Task statement: Your answer should be the complete data, copied exactly.

(Data provided Opens)

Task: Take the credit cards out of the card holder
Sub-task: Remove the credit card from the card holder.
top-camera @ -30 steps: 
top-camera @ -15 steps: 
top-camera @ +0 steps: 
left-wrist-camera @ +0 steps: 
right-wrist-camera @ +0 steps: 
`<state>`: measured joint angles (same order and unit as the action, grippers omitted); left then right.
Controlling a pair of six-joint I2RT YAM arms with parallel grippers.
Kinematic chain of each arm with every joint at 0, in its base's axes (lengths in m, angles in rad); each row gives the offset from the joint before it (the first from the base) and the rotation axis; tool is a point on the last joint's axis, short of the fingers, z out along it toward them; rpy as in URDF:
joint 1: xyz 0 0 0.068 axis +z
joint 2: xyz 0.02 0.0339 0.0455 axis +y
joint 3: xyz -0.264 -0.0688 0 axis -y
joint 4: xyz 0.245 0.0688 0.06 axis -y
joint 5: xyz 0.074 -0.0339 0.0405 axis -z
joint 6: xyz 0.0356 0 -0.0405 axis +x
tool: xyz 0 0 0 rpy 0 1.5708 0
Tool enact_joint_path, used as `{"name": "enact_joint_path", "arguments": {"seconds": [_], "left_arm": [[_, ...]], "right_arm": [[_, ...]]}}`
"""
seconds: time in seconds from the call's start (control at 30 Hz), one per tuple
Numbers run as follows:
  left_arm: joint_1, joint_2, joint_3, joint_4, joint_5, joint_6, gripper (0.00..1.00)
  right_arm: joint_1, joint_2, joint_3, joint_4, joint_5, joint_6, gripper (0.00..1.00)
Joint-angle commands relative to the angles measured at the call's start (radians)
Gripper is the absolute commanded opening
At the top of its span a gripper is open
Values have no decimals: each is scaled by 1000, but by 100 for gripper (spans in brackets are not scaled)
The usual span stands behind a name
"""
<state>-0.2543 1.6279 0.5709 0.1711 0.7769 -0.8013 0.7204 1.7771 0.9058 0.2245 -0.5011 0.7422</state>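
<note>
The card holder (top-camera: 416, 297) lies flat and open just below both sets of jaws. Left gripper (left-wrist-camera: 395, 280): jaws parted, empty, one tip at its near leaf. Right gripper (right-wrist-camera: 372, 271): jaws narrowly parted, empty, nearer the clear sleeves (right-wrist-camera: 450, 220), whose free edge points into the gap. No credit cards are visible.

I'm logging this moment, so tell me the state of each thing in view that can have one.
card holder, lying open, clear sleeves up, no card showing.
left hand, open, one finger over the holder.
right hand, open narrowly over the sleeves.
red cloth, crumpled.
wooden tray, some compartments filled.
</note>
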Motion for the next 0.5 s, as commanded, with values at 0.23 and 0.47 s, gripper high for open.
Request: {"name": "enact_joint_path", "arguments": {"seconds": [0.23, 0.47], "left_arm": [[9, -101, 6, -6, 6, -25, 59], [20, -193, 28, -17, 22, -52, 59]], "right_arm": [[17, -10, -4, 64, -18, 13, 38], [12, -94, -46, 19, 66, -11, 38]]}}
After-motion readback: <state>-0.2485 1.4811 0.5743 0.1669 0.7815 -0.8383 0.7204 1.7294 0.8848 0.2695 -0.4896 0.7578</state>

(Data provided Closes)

Response:
Task: Take the credit cards out of the card holder
Sub-task: Remove the credit card from the card holder.
top-camera @ -30 steps: 
top-camera @ -15 steps: 
top-camera @ +0 steps: 
left-wrist-camera @ +0 steps: 
right-wrist-camera @ +0 steps: 
`<state>`: measured joint angles (same order and unit as the action, grippers omitted); left then right.
Controlling a pair of six-joint I2RT YAM arms with parallel grippers.
Kinematic chain of each arm with every joint at 0, in its base's axes (lengths in m, angles in rad); each row gives the offset from the joint before it (the first from the base) and the rotation axis; tool is a point on the last joint's axis, short of the fingers, z out along it toward them; rpy as in URDF:
joint 1: xyz 0 0 0.068 axis +z
joint 2: xyz 0.02 0.0339 0.0455 axis +y
joint 3: xyz -0.264 -0.0688 0 axis -y
joint 4: xyz 0.245 0.0688 0.06 axis -y
joint 5: xyz 0.074 -0.0339 0.0405 axis -z
joint 6: xyz 0.0356 0 -0.0405 axis +x
tool: xyz 0 0 0 rpy 0 1.5708 0
Tool enact_joint_path, used as `{"name": "enact_joint_path", "arguments": {"seconds": [_], "left_arm": [[_, ...]], "right_arm": [[_, ...]]}}`
"""
seconds: time in seconds from the call's start (control at 30 Hz), one per tuple
Numbers run as follows:
  left_arm: joint_1, joint_2, joint_3, joint_4, joint_5, joint_6, gripper (0.00..1.00)
  right_arm: joint_1, joint_2, joint_3, joint_4, joint_5, joint_6, gripper (0.00..1.00)
Joint-angle commands relative to the angles measured at the call's start (radians)
Gripper is the absolute commanded opening
At the top of its span a gripper is open
Values have no decimals: each is scaled by 1000, but by 100 for gripper (spans in brackets are not scaled)
The usual span stands behind a name
"""
<state>-0.2543 1.6279 0.5709 0.1711 0.7769 -0.8013 0.7204 1.7771 0.9058 0.2245 -0.5011 0.7422</state>
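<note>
The card holder (top-camera: 416, 297) lies flat and open just below both sets of jaws. Left gripper (left-wrist-camera: 395, 280): jaws parted, empty, one tip at its near leaf. Right gripper (right-wrist-camera: 372, 271): jaws narrowly parted, empty, nearer the clear sleeves (right-wrist-camera: 450, 220), whose free edge points into the gap. No credit cards are visible.

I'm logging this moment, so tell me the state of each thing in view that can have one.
card holder, lying open, clear sleeves up, no card showing.
left hand, open, one finger over the holder.
right hand, open narrowly over the sleeves.
red cloth, crumpled.
wooden tray, some compartments filled.
</note>
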Motion for the next 0.5 s, as commanded, with values at 0.23 and 0.47 s, gripper high for open.
Request: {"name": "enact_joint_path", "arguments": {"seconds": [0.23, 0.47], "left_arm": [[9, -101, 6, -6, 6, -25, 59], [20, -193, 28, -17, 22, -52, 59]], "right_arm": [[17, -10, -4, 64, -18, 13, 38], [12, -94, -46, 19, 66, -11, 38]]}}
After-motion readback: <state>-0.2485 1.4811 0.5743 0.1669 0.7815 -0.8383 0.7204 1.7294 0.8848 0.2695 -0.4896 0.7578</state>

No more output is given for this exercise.